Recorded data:
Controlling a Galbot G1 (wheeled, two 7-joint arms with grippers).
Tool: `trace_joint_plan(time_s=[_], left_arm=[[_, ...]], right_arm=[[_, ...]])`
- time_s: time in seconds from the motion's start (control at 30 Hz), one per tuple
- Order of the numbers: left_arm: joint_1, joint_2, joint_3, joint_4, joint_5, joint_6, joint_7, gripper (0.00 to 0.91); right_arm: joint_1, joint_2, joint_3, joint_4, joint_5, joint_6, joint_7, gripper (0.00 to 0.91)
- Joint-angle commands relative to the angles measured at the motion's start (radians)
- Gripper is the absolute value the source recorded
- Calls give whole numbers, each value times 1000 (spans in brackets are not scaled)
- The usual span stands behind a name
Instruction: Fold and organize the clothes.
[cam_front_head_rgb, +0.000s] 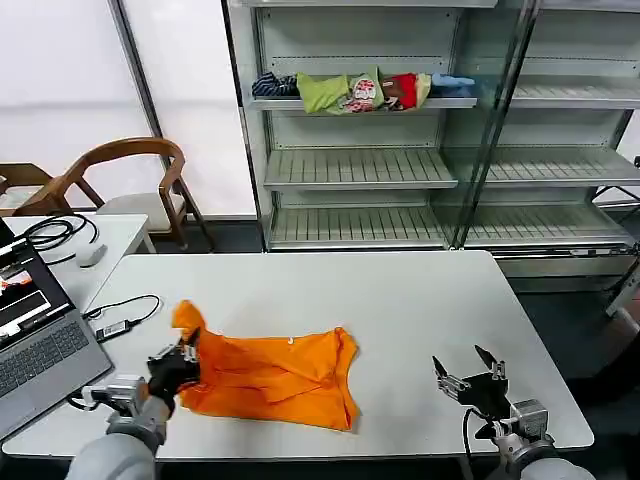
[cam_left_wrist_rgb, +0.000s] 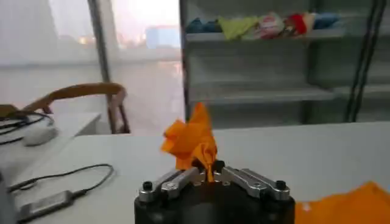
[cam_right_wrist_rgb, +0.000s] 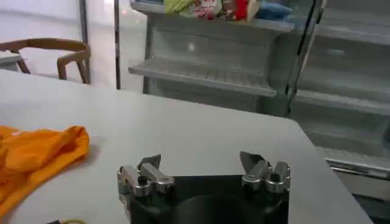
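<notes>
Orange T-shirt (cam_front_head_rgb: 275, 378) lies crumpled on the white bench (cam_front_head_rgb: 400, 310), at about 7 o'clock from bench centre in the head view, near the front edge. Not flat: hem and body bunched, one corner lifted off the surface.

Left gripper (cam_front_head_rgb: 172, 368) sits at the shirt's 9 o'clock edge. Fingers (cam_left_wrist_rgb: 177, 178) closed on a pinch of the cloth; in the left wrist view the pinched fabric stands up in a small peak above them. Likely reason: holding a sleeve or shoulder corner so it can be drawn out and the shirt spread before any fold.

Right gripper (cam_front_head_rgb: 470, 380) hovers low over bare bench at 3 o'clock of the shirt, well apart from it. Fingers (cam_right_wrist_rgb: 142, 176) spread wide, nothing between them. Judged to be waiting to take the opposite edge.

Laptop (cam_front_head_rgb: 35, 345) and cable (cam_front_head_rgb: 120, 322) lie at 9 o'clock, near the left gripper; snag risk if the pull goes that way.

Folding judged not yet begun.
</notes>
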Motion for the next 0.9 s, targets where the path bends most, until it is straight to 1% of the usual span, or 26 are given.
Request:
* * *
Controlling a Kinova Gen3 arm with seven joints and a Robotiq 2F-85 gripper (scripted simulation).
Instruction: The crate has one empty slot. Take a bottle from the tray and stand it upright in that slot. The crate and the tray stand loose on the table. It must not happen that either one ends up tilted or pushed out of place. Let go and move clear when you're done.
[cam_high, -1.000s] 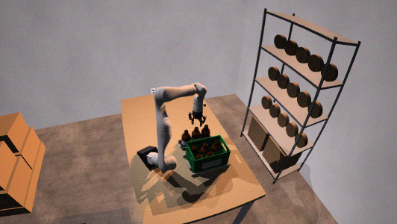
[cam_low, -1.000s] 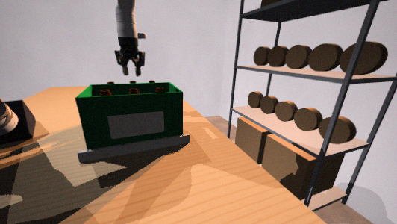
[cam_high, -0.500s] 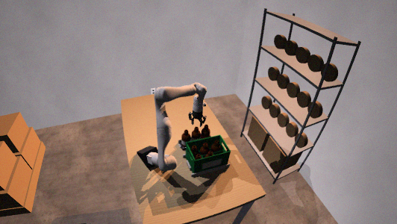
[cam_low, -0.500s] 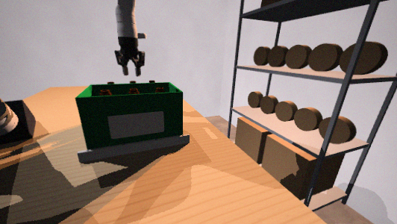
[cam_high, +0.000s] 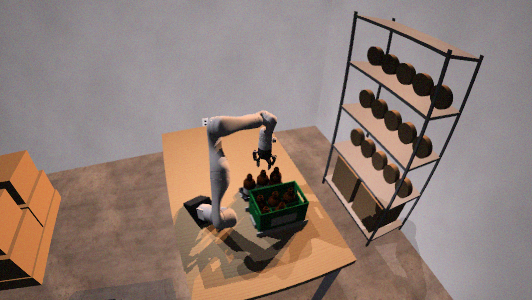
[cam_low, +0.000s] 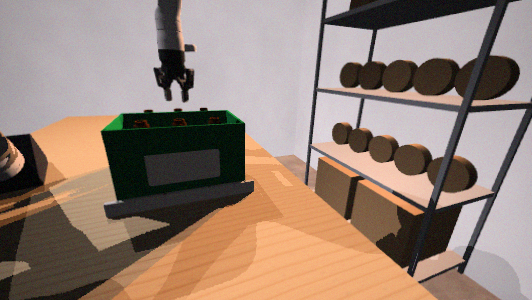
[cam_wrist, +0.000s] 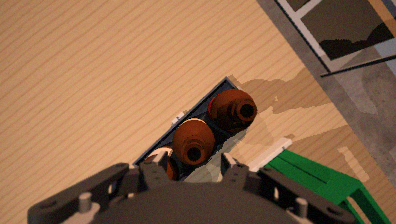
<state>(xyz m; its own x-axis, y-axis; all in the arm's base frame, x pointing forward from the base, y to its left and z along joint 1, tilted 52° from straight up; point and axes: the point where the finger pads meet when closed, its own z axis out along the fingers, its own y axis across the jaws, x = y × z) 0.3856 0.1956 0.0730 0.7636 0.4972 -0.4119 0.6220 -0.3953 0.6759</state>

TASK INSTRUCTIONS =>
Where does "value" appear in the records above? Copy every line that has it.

SOLUTION TO THE PROBLEM =>
- Gripper is the absolute value the source recorded
- Calls give whole numbers, each value times 1000 (spans in brackets are not scaled)

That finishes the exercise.